===== THE DATA

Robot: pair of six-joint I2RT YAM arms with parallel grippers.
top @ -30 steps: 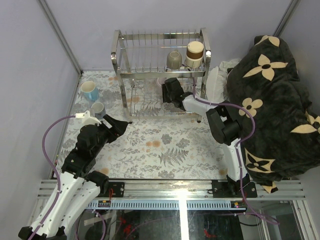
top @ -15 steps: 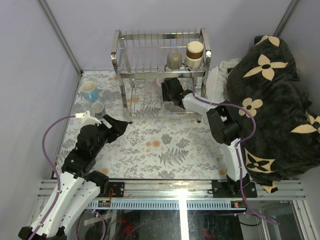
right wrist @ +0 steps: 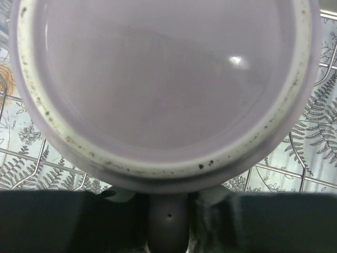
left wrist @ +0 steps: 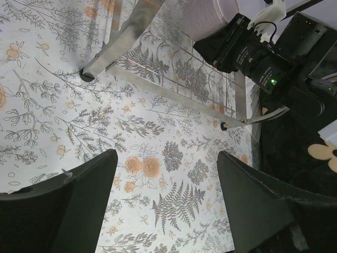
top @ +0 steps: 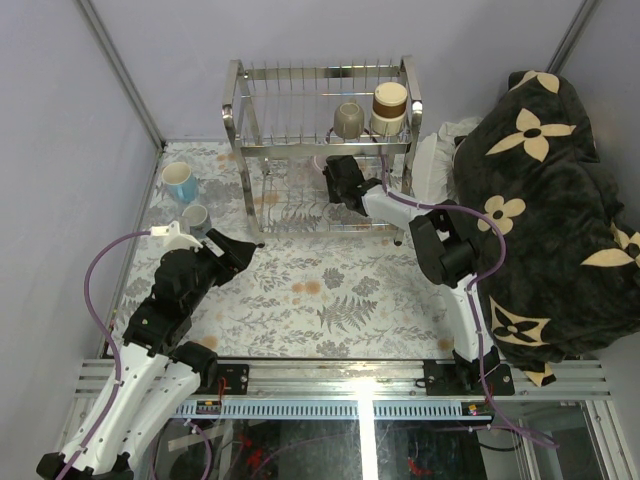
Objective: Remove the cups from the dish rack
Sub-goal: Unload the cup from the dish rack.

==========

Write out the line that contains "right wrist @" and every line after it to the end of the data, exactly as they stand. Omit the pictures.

right wrist @ +0 steps: 
left wrist @ +0 steps: 
top @ +0 steps: 
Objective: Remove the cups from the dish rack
Sub-goal: Unload the cup from the dish rack.

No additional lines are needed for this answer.